From Mondoweiss
A British government minister was apparently so dedicated to her work that she spent a "family holiday" in Israel conducting 12 undisclosed meetings with Israeli officials, including prime minister Benjamin Netanyahu.
Those covert meetings brought about the downfall of Priti Patel on Wednesday night. She was forced to resign as international development secretary, responsible for Britain's overseas aid budget, admitting her actions "fell below the standards of transparency and openness" expected of a minister.
Her position became untenable as further revelations this week showed she had held two additional unrecorded meetings with Israeli officials in London and New York in September, organized and attended by a prominent Israel lobbyist.
All meetings conducted by British ministers on official business are supposed to be recorded by government civil servants.
Although the office of Theresa May, the British prime minister, has insisted it did not know of these meetings until the BBC revealed them on November 3, a report from Britain's Jewish Chroniclenewspaper suggested otherwise. It claimed that, while the meetings were not authorized beforehand, May's officials learnt of them almost immediately through Israeli counterparts.
During her vacation in Israel, Patel also dispensed with sightseeing to head instead to the Golan Heights, Syrian territory illegally occupied by Israel since 1967. Thoughtfully, the Israeli army accompanied her and had the chance to explain in detail their "humanitarian work" running a field hospital patching up those injured in southern Syria, including al Qaeda combatants.

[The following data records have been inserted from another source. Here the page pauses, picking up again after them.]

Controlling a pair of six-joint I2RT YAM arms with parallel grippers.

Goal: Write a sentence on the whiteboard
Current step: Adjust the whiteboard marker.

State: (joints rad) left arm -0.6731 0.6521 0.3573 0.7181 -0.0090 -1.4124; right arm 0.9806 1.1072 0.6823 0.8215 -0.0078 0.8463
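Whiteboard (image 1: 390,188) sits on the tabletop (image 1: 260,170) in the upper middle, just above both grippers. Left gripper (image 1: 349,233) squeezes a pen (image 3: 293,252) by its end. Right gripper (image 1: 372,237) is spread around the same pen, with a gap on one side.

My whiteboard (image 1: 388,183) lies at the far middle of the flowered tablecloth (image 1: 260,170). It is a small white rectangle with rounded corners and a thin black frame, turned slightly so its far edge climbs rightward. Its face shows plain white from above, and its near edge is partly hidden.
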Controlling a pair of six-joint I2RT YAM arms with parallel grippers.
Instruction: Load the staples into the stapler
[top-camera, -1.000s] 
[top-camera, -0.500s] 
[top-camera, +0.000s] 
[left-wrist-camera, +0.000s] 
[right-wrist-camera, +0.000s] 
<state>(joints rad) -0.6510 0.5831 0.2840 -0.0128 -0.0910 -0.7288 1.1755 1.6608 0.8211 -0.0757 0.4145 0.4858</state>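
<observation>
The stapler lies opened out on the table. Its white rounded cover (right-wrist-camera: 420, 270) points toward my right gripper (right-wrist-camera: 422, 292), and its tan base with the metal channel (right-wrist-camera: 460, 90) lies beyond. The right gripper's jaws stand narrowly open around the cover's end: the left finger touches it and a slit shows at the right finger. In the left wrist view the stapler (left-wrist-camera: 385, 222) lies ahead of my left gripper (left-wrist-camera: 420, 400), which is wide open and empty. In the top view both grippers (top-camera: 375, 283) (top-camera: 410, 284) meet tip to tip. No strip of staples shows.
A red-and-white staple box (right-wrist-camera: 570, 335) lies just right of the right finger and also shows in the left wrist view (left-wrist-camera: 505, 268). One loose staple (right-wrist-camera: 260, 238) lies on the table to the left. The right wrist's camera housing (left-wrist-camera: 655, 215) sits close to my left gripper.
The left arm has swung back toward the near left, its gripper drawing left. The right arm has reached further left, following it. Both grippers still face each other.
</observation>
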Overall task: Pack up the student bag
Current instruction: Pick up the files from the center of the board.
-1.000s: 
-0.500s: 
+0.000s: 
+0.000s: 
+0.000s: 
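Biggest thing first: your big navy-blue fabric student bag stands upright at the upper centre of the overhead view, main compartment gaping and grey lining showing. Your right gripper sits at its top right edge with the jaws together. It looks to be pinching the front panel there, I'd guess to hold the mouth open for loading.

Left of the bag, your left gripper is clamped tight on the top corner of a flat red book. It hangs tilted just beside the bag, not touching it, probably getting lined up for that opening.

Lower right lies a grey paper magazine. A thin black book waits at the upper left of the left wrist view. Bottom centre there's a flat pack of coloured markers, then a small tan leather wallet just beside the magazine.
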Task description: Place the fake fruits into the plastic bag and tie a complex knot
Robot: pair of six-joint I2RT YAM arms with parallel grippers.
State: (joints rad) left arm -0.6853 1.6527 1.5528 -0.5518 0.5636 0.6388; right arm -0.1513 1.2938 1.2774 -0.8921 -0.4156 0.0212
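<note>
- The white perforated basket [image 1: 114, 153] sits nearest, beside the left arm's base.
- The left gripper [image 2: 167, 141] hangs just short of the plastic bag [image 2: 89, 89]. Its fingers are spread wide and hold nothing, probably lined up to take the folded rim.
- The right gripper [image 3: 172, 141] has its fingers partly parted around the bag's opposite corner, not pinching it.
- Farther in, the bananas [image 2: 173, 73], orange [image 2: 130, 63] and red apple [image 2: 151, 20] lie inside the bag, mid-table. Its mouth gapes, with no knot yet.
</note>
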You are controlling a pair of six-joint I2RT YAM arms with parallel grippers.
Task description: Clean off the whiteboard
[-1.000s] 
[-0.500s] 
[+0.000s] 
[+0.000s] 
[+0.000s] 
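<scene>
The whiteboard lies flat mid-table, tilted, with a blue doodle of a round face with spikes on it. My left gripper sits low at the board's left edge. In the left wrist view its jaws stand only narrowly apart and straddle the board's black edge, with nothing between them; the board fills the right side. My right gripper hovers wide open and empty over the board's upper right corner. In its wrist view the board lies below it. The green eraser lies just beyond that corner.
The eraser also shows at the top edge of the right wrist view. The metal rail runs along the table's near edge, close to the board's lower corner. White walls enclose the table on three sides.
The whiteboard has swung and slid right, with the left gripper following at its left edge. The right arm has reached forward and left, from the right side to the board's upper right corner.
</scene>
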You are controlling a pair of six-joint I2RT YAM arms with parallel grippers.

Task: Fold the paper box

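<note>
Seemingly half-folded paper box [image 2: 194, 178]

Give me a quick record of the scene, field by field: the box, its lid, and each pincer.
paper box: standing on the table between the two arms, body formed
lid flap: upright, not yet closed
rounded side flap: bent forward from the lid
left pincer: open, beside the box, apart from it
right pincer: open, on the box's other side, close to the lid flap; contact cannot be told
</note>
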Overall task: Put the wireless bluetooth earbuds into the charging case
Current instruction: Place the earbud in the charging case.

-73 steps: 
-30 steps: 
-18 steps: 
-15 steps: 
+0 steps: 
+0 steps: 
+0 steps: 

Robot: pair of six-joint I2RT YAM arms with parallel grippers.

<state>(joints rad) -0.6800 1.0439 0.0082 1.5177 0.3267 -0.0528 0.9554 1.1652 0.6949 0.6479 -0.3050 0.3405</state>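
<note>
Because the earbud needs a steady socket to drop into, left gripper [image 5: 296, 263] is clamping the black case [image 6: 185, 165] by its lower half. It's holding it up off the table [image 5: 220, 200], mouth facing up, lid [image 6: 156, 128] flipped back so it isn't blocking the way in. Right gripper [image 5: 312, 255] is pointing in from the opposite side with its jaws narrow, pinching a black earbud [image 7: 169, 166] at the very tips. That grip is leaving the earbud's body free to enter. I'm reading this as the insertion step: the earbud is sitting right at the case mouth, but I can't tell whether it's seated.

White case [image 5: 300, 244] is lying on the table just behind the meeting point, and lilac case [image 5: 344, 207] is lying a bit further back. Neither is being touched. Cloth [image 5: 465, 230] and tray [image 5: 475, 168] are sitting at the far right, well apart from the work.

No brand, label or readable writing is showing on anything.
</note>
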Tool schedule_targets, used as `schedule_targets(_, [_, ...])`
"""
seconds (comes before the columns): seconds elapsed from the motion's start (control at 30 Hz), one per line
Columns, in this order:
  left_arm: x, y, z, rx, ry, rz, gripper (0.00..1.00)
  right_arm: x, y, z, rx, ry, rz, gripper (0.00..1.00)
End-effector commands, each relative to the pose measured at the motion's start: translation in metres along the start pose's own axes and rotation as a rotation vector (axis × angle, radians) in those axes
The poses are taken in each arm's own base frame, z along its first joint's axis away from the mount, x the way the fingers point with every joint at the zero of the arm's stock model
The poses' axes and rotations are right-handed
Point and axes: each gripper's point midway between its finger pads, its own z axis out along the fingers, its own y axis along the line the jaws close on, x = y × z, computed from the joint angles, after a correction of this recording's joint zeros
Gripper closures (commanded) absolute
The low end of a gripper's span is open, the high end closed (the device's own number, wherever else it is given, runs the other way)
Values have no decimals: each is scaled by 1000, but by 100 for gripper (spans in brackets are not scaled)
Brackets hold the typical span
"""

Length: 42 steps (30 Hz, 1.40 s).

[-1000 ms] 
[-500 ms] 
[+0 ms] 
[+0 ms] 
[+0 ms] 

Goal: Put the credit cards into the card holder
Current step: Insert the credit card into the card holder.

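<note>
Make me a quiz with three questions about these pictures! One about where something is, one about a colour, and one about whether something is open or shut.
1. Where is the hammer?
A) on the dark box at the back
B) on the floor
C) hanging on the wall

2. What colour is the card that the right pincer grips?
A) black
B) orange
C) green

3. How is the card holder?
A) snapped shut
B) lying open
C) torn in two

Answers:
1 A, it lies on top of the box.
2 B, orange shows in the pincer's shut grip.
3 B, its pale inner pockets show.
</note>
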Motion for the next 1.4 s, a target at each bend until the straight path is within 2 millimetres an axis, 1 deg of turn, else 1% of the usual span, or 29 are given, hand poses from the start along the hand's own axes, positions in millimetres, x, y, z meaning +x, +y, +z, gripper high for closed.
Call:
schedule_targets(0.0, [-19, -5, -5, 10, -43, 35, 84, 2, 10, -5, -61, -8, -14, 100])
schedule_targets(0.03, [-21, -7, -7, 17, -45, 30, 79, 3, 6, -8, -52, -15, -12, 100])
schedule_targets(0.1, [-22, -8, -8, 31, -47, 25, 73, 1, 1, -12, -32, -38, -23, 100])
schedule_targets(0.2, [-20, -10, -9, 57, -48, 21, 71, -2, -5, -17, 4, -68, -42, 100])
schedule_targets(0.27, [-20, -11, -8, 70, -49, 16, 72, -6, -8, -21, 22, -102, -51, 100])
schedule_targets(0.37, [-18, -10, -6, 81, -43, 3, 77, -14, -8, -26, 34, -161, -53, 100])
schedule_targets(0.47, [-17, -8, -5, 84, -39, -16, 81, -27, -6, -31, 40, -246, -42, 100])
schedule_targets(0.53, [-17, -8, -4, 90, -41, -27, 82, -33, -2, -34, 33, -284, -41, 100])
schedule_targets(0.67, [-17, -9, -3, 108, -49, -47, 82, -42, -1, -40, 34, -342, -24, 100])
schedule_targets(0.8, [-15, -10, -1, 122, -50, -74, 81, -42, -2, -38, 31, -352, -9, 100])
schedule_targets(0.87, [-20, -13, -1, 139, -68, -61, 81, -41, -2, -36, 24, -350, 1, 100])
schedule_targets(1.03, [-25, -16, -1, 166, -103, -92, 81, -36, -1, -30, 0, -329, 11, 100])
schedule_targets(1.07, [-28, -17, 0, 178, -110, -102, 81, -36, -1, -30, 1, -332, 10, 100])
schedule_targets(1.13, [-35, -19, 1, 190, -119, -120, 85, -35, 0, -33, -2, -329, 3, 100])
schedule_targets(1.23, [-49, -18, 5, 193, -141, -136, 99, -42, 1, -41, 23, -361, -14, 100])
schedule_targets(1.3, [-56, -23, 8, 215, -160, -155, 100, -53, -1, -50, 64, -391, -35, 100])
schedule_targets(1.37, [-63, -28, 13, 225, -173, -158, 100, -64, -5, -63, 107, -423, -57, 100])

Patel was reportedly so impressed she wanted to give the Israeli army a chunk of Britain's limited international aid. Her department's budget is apparently so tight that, according to the Independent newspaper, she approved cuts last year in aid to the Palestinians of 17 million, including projects in Gaza.
In other words, Patel hoped to give British aid intended for the most unfortunate directly to one of the best-funded and equipped armies in the world, one that already receives $4 billion a year in military aid from the United States, and which has used its swollen budget to sustain a five-decade belligerent occupation of the Palestinians and enforce its continuing occupation of the Syrian Golan.
All of this was done unofficially. In an example of understatement, the British media called all of this a "breach of ministerial protocol." The Guardian newspaper characterized Patel's behavior as a sign of her "incompetence." But is that plausible?
Was Patel so astoundingly ignorant of government protocol that she held meetings off the books with senior Israeli officials? Was it political naivety that led her to venture into the Golan under the auspices of the Israeli army and into an area from which Israel has been deeply meddling in the six-year Syrian proxy war raging just a few miles away?
And was it simply a coincidence that her unusual holiday excursion occurred as analysts have begun warning of an imminent renewed outbreak of hostilities between Israel and its northern neighbors, Syria and Lebanon?
It is worth picking through the debris in an attempt to work out what she, and Israel, might have been trying to achieve.
Meetings with Israeli officialsPatel is a prominent member of Conservative Friends of Israel (CFI), a pro-Israel lobby group to which 80 percent of the ruling Conservative party's members of parliament, including most government ministers, belong. They and a similarly entrenched group of opposition Labour MPs belonging to Labour Friends of Israel (LFI) are there to advance Israel's case in parliament and in British foreign policy.
Such MPs are invited on official "educational" trips to Israel where they get access to Israeli leaders and are wined and dined. The damaging influence of these lobbies on British politics -- and the covert nature of their activities -- were highlighted earlier this year in a four-part undercover investigation broadcast by Al Jazeera.